Don’t be the next victim. Get secure now!
The following questions relate to cybersecurity and customers’ data:
- What information do we have on file for our customers?
- Is this Personal Identifiable Information (PII)?
- Do we absolutely need to keep all of this data on hand?
- When was the last time we purged old or outdated customer records?
It’s important to regularly audit your customer data to ensure cybersecurity. Review which systems store your customers’ data, including CRM packages, accounting systems, file-sharing systems, and your website. This will help you identify any potential risks and take steps to protect your customer data.
Here are some things to consider when it comes to the security of your systems:
- Can you make them more secure? One way to do this is by using multi-factor authentication.

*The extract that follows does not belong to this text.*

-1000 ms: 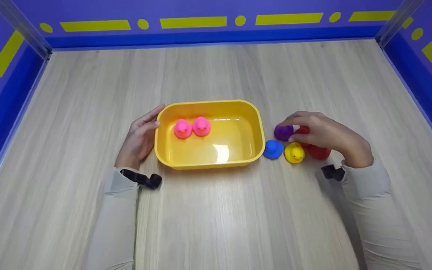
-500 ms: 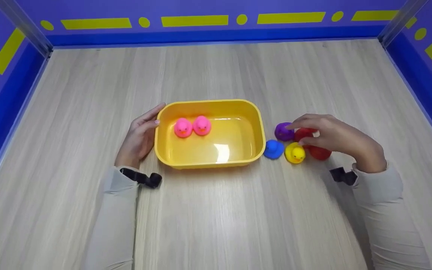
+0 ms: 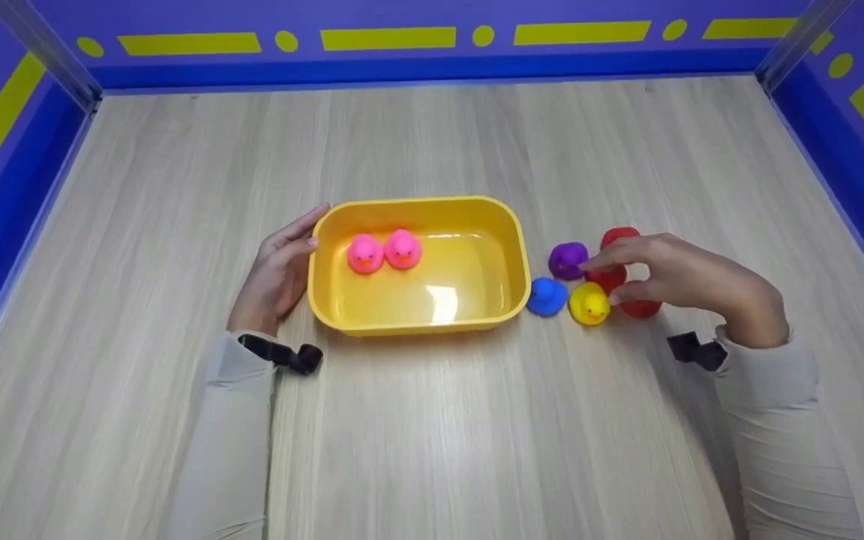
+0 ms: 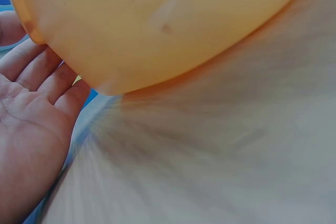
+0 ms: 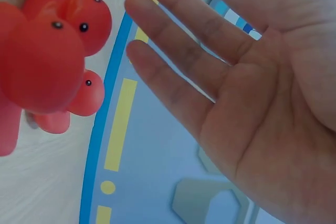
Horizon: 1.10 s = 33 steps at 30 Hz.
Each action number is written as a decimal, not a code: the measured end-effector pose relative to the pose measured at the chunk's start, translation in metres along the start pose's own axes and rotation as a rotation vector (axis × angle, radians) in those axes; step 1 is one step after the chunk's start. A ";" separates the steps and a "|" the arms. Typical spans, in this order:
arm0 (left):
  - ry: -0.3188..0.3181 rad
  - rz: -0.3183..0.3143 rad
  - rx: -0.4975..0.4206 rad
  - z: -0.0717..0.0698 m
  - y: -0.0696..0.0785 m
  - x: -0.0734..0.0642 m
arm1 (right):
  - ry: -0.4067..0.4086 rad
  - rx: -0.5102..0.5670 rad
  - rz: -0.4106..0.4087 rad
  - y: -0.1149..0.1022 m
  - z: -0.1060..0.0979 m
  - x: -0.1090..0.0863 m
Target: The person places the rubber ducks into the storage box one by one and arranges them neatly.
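Note:
In the head view, my left hand (image 3: 271, 274) holds the left end of a yellow bin (image 3: 417, 328), thumb at the rim, fingers along the outer wall. The left wrist view shows the palm (image 4: 31, 124) and fingers against that wall. Two pink ducks (image 3: 365, 253) sit side by side in the bin. My right hand (image 3: 691, 281) hovers over three red ducks (image 3: 607, 279), thumb and index finger spread apart. Its other fingers are extended in the right wrist view, beside the red ducks (image 5: 44, 66). Nearby are a purple duck (image 3: 568, 260), a yellow duck (image 3: 589, 304) and a blue duck (image 3: 547, 297).
The light wood-grain table (image 3: 432, 450) is bordered by blue and purple walls (image 3: 402, 75) at the back and both sides. The blue duck sits right at the bin's right end. Each wrist wears a small black camera (image 3: 282, 355).
My right hand has drawn back to the right, away from the purple duck, uncovering more of the red ducks. The left hand and the bin have stayed in place.

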<state>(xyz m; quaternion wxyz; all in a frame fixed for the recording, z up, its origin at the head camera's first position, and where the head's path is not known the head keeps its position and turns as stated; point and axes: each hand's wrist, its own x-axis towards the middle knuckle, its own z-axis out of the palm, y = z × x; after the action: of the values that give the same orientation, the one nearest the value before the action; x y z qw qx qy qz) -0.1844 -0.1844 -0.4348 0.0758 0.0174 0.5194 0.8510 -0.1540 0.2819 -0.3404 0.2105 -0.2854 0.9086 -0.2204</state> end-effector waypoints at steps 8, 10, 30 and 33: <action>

- When was the last time your systems were checked for security risks? If you can’t remember, then it’s been too long.
- Are we running the latest version of the software/system? Older versions tend to have security issues that are patched in new versions.
- Have you performed a penetration test to see how secure your system is?
Conduct a security audit of your systems.
- Make sure to tell your IT team about any staff changes.
- Accounts that are no longer in use should be deactivated to avoid potential security risks.
- Review your accounts to see if anyone has too much access and make changes as needed.
- To best protect your company, educate and train employees on cybersecurity defence mechanisms, as well whenever possible test their skills.
You should take action to remove unauthorised access and train your staff on cybersecurity protocols. If you share customer or client information with your suppliers, or if you grant them access to your systems.
Check your partners and suppliers to make sure they are meeting your expectations.
Consider the implications of a data breach at your company. If confidential information was leaked, would you be in compliance with Australian law? Data breaches are not uncommon, and many companies are ill-prepared to deal with them. Don’t hope for the best – plan for the worst by considering the possibility that someone already has access to your systems who should not.